Capitol Corridor
Capitol Corridor
Capitol Corridor
University of California
Capitol Corridor

Visualizing the forest

‘Visualizing’ forests from computer and other technological data is common practice in the field of forestry. Forest visualization is used for stand and landscape management and to predict future environmental conditions. Currently, most visualization software packages focus on one forest stand at a time (hundreds of acres), but now we can visualize an entire forest, from ridge top to ridge top. The Sierra Nevada Adaptive Management Project (SNAMP) Spatial Team principle investigators Qinghua Guo, associate professor in the UC Merced School of Engineering; Maggi Kelly, UC Cooperative Extension specialist in the Environmental Science, Policy and Management Department at UC Berkeley; graduate student Jacob Flanagan and undergraduate research assistant Lawrence Lam have created cutting-edge software that allows us to visualize the entire firescape (thousands of acres).

Lidar point cloud
This software uses data collected from a relatively new remote sensing technology called airborne lidar. The word lidar stands for “light detection and ranging” and it works by bouncing light pulses against a target. A portion of that light is reflected back to the airborne sensor and recorded. The time it takes the light to leave and return to the airplane is converted into distance. This measurement, along with position and orientation data from the plane, allows us to calculate the elevation at which the light pulse was reflected, thereby creating a three-dimensional map of the forest vegetation and ground surface. The raw lidar data is seen as a cloud of points from which we can extract meaningful representations. See our lidar FAQ here: http://snamp.cnr.berkeley.edu/documents/251/.

Our new forest visualization software begins by pulling out individual trees from the point cloud. From these individual trees, we extract the tree height and width data. Canopy base height data helps describe the shape of each tree. Then, each individual tree is modeled, and the whole forest is constructed. Visual details such as needles or smooth edges can be added in. This helps to provide a more realistic perspective of the forest than from point clouds alone.  

 

      

      

A forested landscape in the Sierra Nevada (left: a photograph taken with a camera) compared to lidar derived virtual forest (right: simulated scene based on the actual location of trees, tree height, and crown size derived from our lidar data, minus the rocks in the lower left-hand corner)

 

Forest visualization with lidar is useful for helping us understand the complexities in forest structure across the landscape, how the forest recovers from fuels reduction treatments, and how animals with large home ranges might use the forest.

These images, created from lidar data, are still two-dimensional, and thus they lack a sense of depth.
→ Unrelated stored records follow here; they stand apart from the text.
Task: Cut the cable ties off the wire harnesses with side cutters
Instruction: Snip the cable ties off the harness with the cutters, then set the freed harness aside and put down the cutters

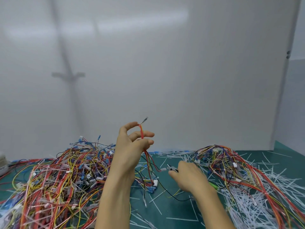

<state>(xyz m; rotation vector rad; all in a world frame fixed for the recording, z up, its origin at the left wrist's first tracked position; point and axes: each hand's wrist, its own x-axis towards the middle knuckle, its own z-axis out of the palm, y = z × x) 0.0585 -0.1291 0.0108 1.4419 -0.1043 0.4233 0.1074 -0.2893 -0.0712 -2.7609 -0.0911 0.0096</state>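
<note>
Fingers of the left hand pinch a red wire bundle, held above the mat. The right hand grips the cutters beside its dangling end. Risk: with no tie discernible, the blades may nick insulation.

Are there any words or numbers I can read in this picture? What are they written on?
No words, numbers or signs can be read here.
White wall: blank.
Green mat: no print shows.
White connector on the wire harness that the left hand holds: too small and blurred to tell.
Side cutters in the right hand: mostly hidden, no brand shows.
</note>
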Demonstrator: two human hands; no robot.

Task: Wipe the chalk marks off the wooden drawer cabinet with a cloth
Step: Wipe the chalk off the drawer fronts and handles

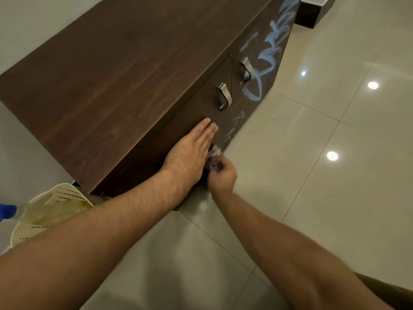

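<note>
The dark wooden drawer cabinet (125, 81) runs from lower left to upper right, with two metal handles on its front. Thick pale chalk marks (268, 57) cover the far drawer front, and fainter scribbles (237, 121) sit on the near one. My left hand (190, 153) lies flat, fingers together, against the near drawer front at the cabinet's top edge. My right hand (221, 177) is closed on a small purple-and-white cloth (214, 156), pressed to the drawer front just below the left hand. Most of the cloth is hidden by the two hands.
A cream perforated plastic basket (51, 206) holding a spray bottle with a blue top (6, 211) stands on the floor left of the cabinet's near end. Glossy beige floor tiles (324, 175) stretch to the right. A dark plinth (310, 14) sits beyond the cabinet's far end.
</note>
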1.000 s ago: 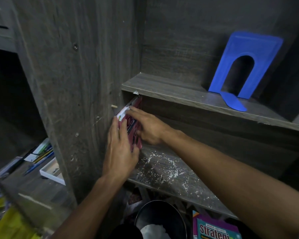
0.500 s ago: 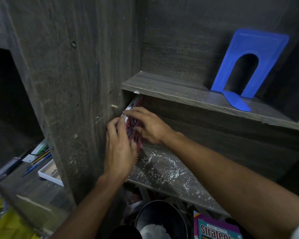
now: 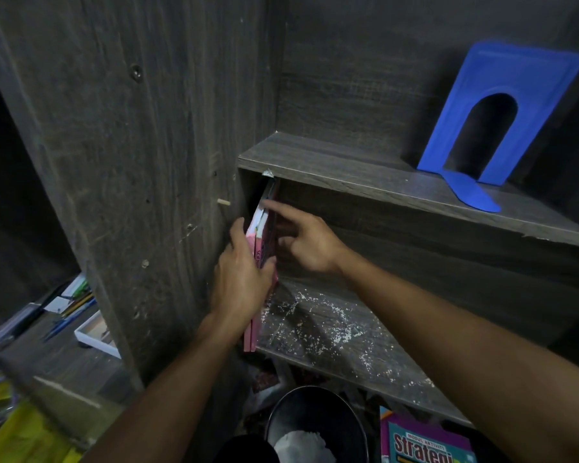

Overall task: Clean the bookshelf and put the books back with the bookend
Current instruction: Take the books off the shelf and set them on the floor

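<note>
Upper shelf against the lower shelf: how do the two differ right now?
The upper shelf carries the blue bookend, upright toward its right; the lower shelf carries pink books, standing at its left wall, with the left hand gripping them and the right hand touching their top. The lower shelf is strewn with white specks; the upper shelf shows none. Both are the same dark grey wood.

A bright blue bookend (image 3: 502, 128) sits upper right on dark grey wood-grain shelving (image 3: 348, 168); pink books (image 3: 259, 248) at centre; white specks (image 3: 315, 325) dot the lower shelf.
</note>
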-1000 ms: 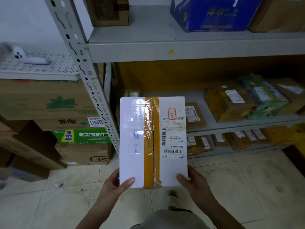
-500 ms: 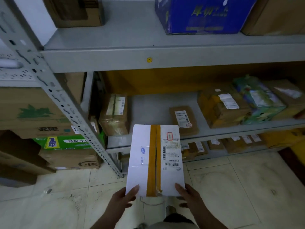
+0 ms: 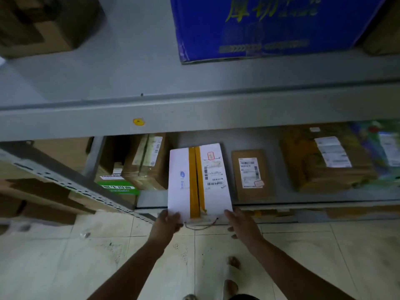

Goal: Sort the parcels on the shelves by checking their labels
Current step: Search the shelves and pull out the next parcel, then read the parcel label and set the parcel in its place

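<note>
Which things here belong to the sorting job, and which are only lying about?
Job: white parcel, left hand, right hand, flat brown parcel, yellow-taped parcel, middle shelf.
Lying about: blue box above, green carton at left.

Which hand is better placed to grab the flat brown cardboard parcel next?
Right. The right hand holds the right corner of the white yellow-taped parcel, closest to the flat brown cardboard parcel; the left hand would likely cross over.

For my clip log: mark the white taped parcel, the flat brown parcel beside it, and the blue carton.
white taped parcel [image 3: 192,182]: head view, yellow tape down its middle.
flat brown parcel [image 3: 251,173]: head view, on its shipping label.
blue carton [image 3: 270,27]: head view, front face.
</note>
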Available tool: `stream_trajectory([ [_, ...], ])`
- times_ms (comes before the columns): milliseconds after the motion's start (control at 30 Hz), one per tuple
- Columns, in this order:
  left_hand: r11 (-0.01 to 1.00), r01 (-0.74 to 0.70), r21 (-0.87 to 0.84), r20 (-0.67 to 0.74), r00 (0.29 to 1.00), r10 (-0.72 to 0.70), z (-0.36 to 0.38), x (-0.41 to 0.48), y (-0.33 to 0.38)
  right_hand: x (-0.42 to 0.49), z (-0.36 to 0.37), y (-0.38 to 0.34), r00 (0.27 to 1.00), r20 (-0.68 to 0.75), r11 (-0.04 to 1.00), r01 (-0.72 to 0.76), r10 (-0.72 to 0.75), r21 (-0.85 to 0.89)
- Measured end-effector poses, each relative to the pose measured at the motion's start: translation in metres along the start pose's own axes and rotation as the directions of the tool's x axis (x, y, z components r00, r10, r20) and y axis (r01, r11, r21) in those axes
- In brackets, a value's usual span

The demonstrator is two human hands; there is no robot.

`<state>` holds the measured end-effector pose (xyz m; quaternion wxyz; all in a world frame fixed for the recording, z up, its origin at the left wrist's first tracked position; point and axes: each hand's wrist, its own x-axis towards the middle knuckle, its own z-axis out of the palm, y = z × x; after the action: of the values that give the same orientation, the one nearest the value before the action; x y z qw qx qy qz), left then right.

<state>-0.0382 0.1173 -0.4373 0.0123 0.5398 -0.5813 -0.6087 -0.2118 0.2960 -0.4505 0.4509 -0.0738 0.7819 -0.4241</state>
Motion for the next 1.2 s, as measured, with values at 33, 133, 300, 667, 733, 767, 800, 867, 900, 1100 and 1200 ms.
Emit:
stream_trajectory([
  [33, 1.000, -0.025, 0.009, -0.016, 1.000, 0.026, 0.005, 0.001, 0.008, 0.009, -0.002, -0.007, 1.000, -0.005, 0.999, -0.007, 0.007, 0.038],
  [133, 0.997, -0.074, -0.012, -0.050, 0.996, 0.073, 0.013, 0.011, 0.022, 0.029, -0.006, -0.024, 0.999, 0.036, 0.991, -0.015, 0.011, 0.131],
  [300, 0.998, -0.035, -0.046, -0.073, 0.997, 0.031, 0.012, 0.027, 0.028, 0.048, -0.018, -0.030, 0.989, 0.149, 0.975, -0.045, 0.012, 0.217],
  [667, 0.930, -0.338, 0.142, -0.016, 0.939, 0.344, 0.042, 0.000, -0.001, -0.005, -0.070, 0.048, 0.981, -0.084, 0.910, -0.130, 0.176, 0.394],
  [733, 0.924, -0.345, 0.165, 0.099, 0.938, 0.333, 0.064, -0.003, 0.001, -0.010, -0.081, 0.060, 0.967, -0.125, 0.905, -0.157, 0.222, 0.395],
  [767, 0.923, -0.344, 0.170, 0.145, 0.936, 0.322, 0.077, -0.003, 0.002, -0.013, -0.088, 0.063, 0.962, -0.139, 0.903, -0.164, 0.236, 0.396],
  [800, 0.920, -0.347, 0.181, 0.193, 0.930, 0.313, 0.089, -0.003, 0.005, -0.014, -0.094, 0.063, 0.959, -0.155, 0.904, -0.158, 0.236, 0.398],
  [867, 0.918, -0.317, 0.240, 0.289, 0.926, 0.244, 0.114, -0.003, 0.014, -0.011, -0.110, 0.057, 0.960, -0.181, 0.921, -0.138, 0.215, 0.363],
  [900, 0.919, -0.291, 0.264, 0.324, 0.925, 0.200, 0.127, -0.002, 0.019, -0.005, -0.117, 0.053, 0.962, -0.188, 0.935, -0.129, 0.199, 0.330],
  [1100, 0.891, -0.240, 0.385, 0.278, 0.951, 0.136, 0.208, 0.014, 0.043, 0.051, -0.140, 0.030, 0.985, -0.123, 0.984, -0.099, 0.117, 0.145],
  [1200, 0.978, -0.105, 0.180, 0.173, 0.982, 0.074, 0.234, 0.021, 0.051, 0.071, -0.144, 0.024, 0.990, -0.054, 0.982, -0.124, 0.133, 0.140],
])
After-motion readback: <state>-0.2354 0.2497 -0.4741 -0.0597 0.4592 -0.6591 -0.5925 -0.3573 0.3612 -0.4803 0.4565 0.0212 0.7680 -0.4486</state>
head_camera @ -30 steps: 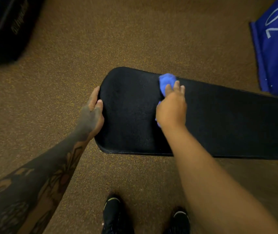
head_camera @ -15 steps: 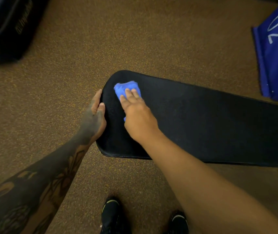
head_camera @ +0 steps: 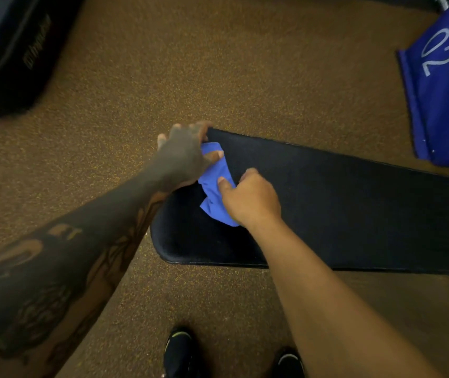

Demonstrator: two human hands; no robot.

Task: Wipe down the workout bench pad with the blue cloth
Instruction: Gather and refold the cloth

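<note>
Both hands meet over the blue cloth (head_camera: 216,186) at the rounded end of the black bench pad (head_camera: 340,208): the tattooed left hand (head_camera: 182,156) is curled around the cloth's upper part, thumb pressed across the fabric, its other fingertips hidden over the pad's far corner; the right hand (head_camera: 250,199) is closed loosely on the lower part, thumb on top and fingers folded out of sight beneath the knuckles. The cloth lies bunched on the pad between the two hands — how much of it sits under the right palm cannot be made out. The pad runs off the right edge of the frame, and its near rim is crossed by the right forearm. Half a second earlier the left hand only rested against the pad's end while the right hand alone pushed the cloth flat across the surface; now the left hand has come over onto the cloth and the right has drawn back towards the near side. On the speckled brown floor (head_camera: 217,64), two dark shoes (head_camera: 179,350) are cut off at the bottom edge — a blue fabric panel marked "02" (head_camera: 441,94) and a dark padded object (head_camera: 13,50) with blurred lettering sit partly out of frame at the upper corners.
</note>
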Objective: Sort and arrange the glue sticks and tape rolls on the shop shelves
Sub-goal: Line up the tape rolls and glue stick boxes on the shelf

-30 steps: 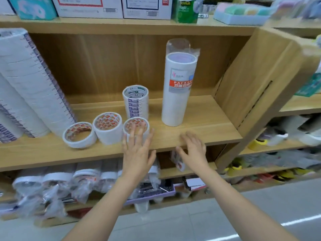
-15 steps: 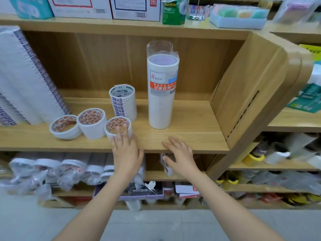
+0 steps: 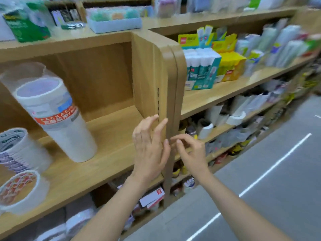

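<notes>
A tall wrapped stack of white packaging tape (image 3: pixel 57 122) stands on the wooden shelf (image 3: pixel 104 160). Left of it are a shorter stack of tape rolls (image 3: pixel 15 150) and a single white roll (image 3: pixel 19 190) at the front edge. My left hand (image 3: pixel 149 148) is raised in front of the shelf's upright divider (image 3: pixel 166 94), fingers spread and holding nothing. My right hand (image 3: pixel 189 150) hovers just right of it with fingers loosely curled, also holding nothing. Glue sticks in a teal display box (image 3: pixel 201 68) stand on the neighbouring shelf to the right.
Yellow boxes (image 3: pixel 229 66) and wrapped goods sit beside the glue sticks. A green tape box (image 3: pixel 26 23) and a pale tray (image 3: pixel 114 20) are on the top shelf. Lower shelves hold bagged tape rolls (image 3: pixel 236 117). Grey floor lies to the right.
The view has swung right, bringing the glue-stick shelf into sight. Both hands have lifted off the shelf's front edge and moved right to the divider.
</notes>
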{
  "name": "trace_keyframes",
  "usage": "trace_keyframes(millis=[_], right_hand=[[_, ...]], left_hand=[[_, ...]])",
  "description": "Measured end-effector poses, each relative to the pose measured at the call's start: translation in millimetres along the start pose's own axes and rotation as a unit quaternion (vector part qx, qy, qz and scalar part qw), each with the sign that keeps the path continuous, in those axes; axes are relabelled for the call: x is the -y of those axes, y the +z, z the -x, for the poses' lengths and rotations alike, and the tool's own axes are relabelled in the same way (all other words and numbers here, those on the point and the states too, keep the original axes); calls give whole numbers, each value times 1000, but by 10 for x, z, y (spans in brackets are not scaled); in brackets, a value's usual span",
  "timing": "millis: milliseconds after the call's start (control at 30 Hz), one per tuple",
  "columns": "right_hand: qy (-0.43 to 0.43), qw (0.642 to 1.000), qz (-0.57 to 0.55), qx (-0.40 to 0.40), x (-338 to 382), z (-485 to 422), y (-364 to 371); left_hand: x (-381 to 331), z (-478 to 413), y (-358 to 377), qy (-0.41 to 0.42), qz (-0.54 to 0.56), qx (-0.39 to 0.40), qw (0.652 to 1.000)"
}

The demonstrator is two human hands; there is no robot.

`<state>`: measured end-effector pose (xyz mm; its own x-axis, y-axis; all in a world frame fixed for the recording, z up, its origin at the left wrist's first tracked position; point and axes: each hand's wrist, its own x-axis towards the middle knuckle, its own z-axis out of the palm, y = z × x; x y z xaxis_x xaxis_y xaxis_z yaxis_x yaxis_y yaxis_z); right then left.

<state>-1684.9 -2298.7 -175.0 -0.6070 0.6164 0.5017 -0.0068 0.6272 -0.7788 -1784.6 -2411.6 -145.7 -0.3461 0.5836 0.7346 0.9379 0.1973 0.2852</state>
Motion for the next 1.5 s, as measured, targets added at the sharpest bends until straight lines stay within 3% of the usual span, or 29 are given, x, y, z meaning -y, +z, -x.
trace_keyframes(millis=[100,167,300,633,900,1133,1500], right_hand=[[8,998,27,-59,-260,-217,-469],[2,996,35,-80,-448,-417,-774],[-6,997,30,-69,-795,-870,-1293],[-18,990,-41,132,-1152,-1923,-1703],[-29,995,-33,89,-1173,-2212,-1464],[-50,997,-13,49,-1257,-2339,-1377],[-75,995,-9,68,-1393,-2444,-1508]], left_hand=[[-390,-299,332,101,24,21,994],[-599,-502,596,105,25,37,993],[-852,-874,1117,14,-15,56,998],[-1107,-1457,1634,-262,-101,21,960],[-853,-1710,1592,-397,43,-30,916],[-872,-1816,1708,-415,14,-12,910],[-1075,-1901,1893,-396,-31,-83,914]])
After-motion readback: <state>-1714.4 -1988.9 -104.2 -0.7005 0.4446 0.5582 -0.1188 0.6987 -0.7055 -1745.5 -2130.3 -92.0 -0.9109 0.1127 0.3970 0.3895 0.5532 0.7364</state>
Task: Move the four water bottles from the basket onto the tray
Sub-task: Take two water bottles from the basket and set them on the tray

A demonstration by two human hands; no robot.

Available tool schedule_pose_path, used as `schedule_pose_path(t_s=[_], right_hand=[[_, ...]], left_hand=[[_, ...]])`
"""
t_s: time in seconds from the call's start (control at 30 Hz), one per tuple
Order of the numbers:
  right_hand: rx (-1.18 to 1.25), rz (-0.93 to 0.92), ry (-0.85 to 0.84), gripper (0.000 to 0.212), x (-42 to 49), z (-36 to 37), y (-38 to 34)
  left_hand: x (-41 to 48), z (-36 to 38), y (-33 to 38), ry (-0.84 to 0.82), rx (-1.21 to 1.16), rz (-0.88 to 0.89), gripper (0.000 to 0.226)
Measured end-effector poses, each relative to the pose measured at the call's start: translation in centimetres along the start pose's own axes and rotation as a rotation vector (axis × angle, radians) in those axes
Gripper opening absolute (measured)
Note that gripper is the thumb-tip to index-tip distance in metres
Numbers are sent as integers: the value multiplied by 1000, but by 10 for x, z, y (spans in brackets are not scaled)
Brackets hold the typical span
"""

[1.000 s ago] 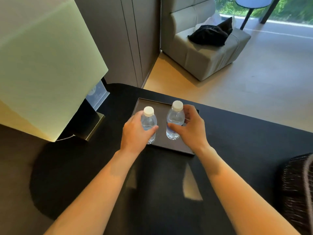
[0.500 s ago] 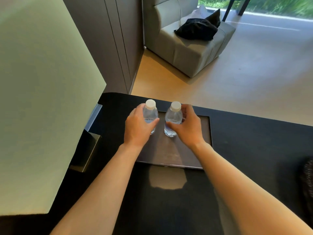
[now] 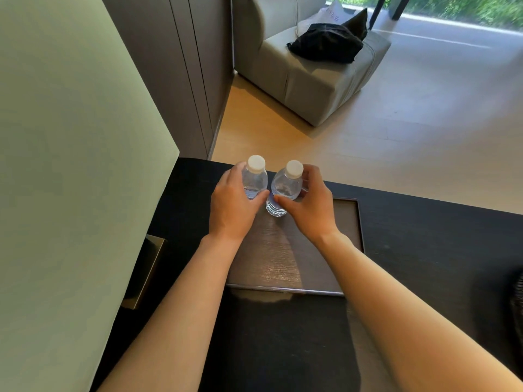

To alter that, we have been actively working to bring the created virtual forest into the 3D realm that we are accustomed to seeing in movies or television.  Our proposed 3D system relies on stereoscopic imaging to allow individuals to see in 3D. Stereoscopic imaging refers to an optical illusion created by allowing two offset images to be seen by the viewer’s two eyes, independently. The difference in perspective between the left eye and the right eye causes the brain to process the image with depth, which is how current active stereoscopic images are produced in movies or television. By utilizing the fact that the projected forest is virtual, we can then render two offset images to create a new stereoscopic object. From there, a 3D TV easily overlays the two images on top of the other, alternating an image for the left and then right eye, creating an illusion of 3D and depth for the viewer. Again, these visualizations are not of simulated forests, but of our real Sierra Nevada forest, with every tree in the correct place with respect to the other trees, and seen with the correct height. 

Viewing a virtual scene in 3D. Students Jacob Flanagan and Lawrence Lam at the UC Merced Spatial Lab.